Work to be completed —
Nothing below is to be printed except the lines between the line holding "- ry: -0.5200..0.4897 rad" and the line holding "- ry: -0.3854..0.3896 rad", inclusive, each exactly as it appears.

(Stored data)
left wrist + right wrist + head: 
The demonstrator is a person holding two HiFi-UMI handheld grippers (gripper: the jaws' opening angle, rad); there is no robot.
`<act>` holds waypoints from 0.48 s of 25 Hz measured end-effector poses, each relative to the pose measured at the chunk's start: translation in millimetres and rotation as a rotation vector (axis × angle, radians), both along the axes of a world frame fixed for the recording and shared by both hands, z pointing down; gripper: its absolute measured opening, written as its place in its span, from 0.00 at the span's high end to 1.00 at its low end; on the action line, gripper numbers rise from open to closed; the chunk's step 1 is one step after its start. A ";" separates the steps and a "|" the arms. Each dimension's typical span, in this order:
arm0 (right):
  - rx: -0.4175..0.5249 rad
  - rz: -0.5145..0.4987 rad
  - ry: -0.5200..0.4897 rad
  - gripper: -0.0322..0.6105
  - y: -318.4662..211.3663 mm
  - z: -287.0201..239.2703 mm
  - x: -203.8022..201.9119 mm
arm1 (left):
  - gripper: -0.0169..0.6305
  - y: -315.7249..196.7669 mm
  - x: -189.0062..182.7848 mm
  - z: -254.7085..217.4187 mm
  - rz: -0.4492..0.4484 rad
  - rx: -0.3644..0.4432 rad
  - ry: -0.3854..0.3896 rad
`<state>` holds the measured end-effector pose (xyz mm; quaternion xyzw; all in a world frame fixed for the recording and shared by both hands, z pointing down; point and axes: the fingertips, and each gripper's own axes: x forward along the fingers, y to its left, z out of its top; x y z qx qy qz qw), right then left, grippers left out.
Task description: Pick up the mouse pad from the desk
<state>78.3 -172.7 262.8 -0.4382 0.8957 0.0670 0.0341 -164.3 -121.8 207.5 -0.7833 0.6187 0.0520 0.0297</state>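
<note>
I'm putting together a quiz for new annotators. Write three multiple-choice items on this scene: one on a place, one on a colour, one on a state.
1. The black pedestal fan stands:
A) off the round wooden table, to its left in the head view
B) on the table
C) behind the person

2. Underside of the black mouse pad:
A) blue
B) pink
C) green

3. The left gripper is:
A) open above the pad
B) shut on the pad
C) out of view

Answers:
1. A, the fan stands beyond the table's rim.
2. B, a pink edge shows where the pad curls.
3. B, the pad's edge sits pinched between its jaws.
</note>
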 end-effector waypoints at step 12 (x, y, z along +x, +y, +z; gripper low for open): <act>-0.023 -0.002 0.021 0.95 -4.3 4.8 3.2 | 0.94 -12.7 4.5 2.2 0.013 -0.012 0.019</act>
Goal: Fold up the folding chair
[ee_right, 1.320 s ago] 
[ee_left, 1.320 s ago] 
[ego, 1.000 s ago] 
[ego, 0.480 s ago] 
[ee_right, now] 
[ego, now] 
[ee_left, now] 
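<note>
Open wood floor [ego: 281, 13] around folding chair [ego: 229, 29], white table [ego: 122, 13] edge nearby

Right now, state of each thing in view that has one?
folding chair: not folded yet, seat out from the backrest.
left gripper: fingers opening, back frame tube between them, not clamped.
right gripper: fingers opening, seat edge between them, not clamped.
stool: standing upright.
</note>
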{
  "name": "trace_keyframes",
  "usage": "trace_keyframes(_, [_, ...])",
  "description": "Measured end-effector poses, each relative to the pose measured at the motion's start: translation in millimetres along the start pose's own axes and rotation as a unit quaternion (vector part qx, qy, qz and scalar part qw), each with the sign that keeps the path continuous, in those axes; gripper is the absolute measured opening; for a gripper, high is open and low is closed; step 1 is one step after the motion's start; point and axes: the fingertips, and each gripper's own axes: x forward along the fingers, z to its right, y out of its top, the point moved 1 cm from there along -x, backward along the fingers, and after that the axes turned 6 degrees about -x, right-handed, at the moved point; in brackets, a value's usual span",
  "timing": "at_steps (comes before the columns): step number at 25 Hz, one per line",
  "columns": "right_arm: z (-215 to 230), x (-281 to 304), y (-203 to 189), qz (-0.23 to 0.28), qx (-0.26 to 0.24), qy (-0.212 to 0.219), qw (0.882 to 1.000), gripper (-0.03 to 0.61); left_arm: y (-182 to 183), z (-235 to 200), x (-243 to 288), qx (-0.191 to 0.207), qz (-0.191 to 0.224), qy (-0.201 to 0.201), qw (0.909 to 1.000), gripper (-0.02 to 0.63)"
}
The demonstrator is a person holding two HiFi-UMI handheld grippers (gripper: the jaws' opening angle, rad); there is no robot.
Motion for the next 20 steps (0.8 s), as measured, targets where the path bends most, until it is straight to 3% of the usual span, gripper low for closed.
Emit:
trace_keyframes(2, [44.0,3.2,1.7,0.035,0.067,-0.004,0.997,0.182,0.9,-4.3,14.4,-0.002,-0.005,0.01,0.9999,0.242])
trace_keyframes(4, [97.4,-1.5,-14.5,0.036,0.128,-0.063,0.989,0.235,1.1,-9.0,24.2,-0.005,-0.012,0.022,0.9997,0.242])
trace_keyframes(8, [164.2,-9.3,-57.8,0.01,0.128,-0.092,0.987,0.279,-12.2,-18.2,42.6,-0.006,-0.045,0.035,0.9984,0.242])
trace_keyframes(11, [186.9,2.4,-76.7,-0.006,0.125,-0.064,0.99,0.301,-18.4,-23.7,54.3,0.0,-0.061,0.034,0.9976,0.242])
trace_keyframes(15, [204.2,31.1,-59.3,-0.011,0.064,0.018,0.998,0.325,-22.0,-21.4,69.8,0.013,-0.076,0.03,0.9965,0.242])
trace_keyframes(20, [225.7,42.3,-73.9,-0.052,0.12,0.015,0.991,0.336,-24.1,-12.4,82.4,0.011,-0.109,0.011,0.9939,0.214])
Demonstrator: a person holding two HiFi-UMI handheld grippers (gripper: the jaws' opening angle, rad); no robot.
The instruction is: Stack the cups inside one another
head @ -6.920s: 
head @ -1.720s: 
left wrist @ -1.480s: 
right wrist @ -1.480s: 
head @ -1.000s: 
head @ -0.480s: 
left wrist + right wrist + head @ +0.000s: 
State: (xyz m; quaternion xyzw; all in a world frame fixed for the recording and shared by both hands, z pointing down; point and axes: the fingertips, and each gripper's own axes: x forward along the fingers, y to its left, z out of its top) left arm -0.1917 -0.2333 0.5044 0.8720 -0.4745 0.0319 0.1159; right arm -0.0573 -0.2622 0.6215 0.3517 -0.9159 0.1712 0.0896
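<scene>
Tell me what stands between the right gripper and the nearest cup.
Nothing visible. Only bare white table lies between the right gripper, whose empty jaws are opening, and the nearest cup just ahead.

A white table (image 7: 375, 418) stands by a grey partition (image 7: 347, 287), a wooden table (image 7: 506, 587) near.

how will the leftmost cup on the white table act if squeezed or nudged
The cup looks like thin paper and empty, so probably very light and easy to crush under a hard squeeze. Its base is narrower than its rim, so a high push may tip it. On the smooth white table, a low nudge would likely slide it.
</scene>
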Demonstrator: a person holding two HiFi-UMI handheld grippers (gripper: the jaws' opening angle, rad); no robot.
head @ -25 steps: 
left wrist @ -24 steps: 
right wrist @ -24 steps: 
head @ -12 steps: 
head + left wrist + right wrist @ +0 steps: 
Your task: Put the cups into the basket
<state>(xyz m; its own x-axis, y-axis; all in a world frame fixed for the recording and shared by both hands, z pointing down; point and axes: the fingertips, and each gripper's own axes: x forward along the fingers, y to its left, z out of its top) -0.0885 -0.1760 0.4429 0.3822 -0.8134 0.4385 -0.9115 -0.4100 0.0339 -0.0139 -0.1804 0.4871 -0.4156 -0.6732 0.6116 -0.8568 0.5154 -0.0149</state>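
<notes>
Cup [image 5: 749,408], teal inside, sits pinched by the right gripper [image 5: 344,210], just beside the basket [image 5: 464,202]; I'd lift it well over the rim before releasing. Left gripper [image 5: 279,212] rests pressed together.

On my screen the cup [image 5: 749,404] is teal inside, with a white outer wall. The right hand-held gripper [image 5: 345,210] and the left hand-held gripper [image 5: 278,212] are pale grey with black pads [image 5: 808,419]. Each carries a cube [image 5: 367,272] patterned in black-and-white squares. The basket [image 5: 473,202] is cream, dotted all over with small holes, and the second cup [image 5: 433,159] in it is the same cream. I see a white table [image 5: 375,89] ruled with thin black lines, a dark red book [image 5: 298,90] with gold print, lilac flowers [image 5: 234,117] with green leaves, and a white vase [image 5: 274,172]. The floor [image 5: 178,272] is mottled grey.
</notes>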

Result of the exercise —
  - ry: -0.5200..0.4897 rad
  - gripper: -0.0322..0.6105
  - y: -318.4662..211.3663 mm
  - z: -287.0201..239.2703 mm
  - x: -203.8022..201.9119 mm
arm1 (left):
  - gripper: -0.0169..0.6305
  - y: -315.7249..196.7669 mm
  - x: -189.0062..182.7848 mm
  - z: -254.7085..217.4187 mm
  - rz: -0.4492..0.4484 rad
  - rx: -0.3644..0.4432 rad
  - ry: -0.3854..0.3896 rad

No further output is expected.